## HOW TO COMPLETE THIS TASK
Those lines of the data that hold the word "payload" are to be copied out.

## Records from a data collection
####################
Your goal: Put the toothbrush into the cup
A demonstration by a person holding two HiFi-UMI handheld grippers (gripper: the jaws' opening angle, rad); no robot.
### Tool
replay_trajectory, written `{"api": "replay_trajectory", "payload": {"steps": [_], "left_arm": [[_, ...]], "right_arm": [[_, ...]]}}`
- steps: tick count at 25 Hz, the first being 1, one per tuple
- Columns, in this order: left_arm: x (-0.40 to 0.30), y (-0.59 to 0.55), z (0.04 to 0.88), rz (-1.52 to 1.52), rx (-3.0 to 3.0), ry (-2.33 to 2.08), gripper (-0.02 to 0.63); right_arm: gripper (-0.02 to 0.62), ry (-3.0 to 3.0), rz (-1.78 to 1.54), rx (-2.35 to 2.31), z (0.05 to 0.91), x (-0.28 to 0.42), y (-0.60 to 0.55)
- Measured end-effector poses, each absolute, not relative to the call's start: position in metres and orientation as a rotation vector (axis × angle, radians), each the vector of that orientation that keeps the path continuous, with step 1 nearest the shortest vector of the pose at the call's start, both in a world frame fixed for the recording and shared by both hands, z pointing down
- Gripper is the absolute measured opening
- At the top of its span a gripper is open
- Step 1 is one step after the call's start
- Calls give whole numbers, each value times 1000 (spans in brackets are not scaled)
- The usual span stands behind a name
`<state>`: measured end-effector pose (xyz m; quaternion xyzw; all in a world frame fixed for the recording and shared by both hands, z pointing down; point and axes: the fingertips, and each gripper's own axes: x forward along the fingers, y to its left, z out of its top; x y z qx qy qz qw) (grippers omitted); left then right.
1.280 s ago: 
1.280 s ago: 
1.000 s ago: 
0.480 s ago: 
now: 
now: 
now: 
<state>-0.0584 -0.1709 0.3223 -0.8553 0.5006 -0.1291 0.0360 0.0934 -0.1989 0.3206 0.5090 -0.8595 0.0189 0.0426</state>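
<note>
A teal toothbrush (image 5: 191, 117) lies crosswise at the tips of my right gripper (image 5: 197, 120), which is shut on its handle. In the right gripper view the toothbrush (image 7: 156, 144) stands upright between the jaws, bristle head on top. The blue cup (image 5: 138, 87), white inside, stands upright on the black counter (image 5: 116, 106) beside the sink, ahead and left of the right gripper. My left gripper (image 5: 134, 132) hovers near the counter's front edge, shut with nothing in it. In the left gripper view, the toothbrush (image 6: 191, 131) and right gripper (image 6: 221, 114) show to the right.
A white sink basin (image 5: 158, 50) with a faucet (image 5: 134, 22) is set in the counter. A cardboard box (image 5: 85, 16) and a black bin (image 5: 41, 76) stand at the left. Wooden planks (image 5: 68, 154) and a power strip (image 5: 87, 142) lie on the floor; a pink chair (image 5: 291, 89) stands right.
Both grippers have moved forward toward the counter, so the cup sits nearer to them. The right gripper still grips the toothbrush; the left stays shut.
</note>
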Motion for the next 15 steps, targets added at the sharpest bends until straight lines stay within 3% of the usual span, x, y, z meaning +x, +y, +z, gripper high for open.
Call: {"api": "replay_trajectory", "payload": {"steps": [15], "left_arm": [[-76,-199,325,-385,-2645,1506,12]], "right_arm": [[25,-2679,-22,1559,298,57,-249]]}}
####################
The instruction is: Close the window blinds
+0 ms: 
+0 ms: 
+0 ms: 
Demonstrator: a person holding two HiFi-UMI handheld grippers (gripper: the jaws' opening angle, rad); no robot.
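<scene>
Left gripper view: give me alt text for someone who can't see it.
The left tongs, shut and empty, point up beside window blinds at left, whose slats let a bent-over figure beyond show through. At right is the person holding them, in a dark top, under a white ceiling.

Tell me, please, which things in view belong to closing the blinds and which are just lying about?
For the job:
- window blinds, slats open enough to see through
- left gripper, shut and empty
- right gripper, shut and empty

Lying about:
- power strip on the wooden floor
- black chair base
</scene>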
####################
## SOLUTION TO THIS TASK
replay_trajectory, written `{"api": "replay_trajectory", "payload": {"steps": [_], "left_arm": [[_, ...]], "right_arm": [[_, ...]]}}`
Call: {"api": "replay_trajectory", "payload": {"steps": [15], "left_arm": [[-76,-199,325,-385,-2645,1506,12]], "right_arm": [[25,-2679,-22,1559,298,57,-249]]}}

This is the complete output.